There are signs that students are embracing the democratic zeitgeist by expressing their own ideas more freely.

Bassant Ahmed, a high-schooler who wants to study engineering, describes how her teacher at Al Redwan Islamic School in Nasr City asked the students recently to write about a great person, preferably a Muslim.

"I said, 'You don't have to be a Muslim to be great,'" she says. "I said I wanted to write aboutHelen Keller, even though she is not Arab or Muslim, and the teacher said OK."

Teachers are also departing from an authoritarian model to encourage tolerance of varying opinions.

"This is one of the main pillars of democracy – accepting another opinion," says Moaty, the Arabic tutor. His students call him a Mubarak loyalist, but he makes a point by letting them hang Salafi Islamist propaganda on the walls of his tutoring center.

Teaching by example

If students learn by example, then the ongoing tumult on Egypt's streets may provide an important lesson in civics.

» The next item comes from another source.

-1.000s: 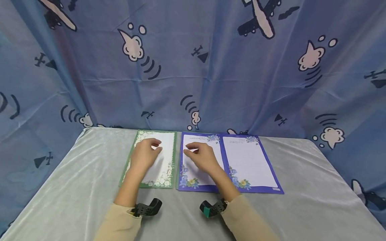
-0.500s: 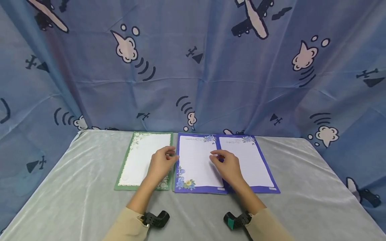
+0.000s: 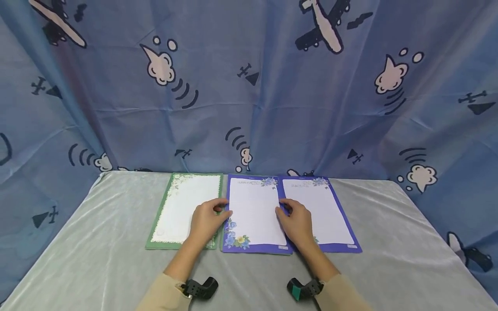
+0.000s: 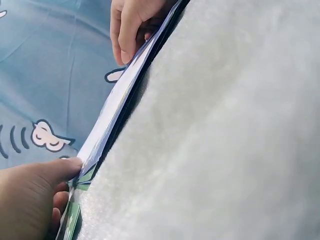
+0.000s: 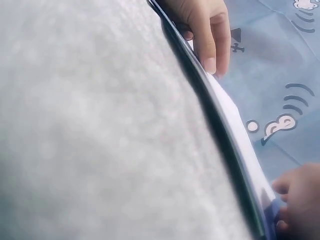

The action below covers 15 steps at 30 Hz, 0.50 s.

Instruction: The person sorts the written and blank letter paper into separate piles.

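Note:
In the head view, a stack of white writing paper [image 3: 254, 211] with a purple floral border lies in the middle of the table. My left hand [image 3: 206, 221] grips its left edge, thumb on top, other fingers curled at the side. At the right edge my right hand [image 3: 297, 221] holds the stack likewise, its fingertips partly hidden. Green shows under the purple border in the left wrist view, where the paper [image 4: 112, 112] is seen nearly edge-on. Green-bordered paper [image 3: 184, 209] lies to the left; another purple-bordered sheet [image 3: 320, 207] lies to the right, partly under my right hand.
A pale plush cloth [image 3: 109, 242] covers the table. Behind it hangs a blue curtain [image 3: 218, 86] printed with planes and clouds. Each wrist wears a black camera strap, the left one [image 3: 200, 288] and the right one [image 3: 305, 289].
Both hands have shifted right from above the green-bordered and middle papers, then come down onto the two side edges of the middle purple-bordered stack.

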### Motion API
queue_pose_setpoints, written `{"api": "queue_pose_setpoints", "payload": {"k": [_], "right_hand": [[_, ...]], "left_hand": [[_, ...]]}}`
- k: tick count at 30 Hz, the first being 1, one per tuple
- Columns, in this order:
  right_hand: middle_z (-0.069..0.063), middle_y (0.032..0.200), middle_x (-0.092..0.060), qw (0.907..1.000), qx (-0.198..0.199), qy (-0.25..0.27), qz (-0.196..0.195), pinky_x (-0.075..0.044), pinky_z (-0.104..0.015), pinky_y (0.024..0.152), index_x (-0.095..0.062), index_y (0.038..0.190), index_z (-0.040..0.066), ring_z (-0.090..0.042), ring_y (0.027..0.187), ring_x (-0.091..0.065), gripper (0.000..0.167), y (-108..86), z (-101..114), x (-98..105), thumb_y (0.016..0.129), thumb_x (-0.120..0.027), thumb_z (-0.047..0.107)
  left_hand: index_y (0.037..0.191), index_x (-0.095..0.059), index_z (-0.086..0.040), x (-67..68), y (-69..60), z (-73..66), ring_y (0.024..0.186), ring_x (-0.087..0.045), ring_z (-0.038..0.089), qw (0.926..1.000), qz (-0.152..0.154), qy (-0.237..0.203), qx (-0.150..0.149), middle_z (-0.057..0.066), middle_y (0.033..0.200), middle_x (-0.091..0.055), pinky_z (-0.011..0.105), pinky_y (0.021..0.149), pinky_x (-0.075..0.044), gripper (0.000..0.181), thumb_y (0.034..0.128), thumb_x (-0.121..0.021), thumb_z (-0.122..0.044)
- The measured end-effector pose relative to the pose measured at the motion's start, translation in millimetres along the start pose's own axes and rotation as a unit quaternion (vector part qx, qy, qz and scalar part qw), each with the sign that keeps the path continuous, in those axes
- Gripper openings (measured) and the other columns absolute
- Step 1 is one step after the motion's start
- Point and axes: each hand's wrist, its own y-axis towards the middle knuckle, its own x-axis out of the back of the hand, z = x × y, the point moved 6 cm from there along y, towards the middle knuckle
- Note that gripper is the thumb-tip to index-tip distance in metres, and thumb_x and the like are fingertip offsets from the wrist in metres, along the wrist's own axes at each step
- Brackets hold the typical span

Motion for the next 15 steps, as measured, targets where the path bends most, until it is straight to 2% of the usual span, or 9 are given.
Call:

Teachers have staged two strikes, one in 2011 and one at the end of last summer. The first demanded better salaries; the second went further, demanding that teachers have a say in the drafting of education laws in the new Constitution and in the national curriculum.

The pressure paid off in legislation raising teacher salaries, but many teachers rejected the bill as only a surface fix.

Among their grievances, according to Makar, were a provision criminalizing private lessons and a failure to address the minimum wage.

The bill did, however, raise teacher salaries by 50 percent right away, with plans to double them down the line, according to Shahad of the FJP. President Mohamed Morsi has given that legislation the stamp of approval, making it law.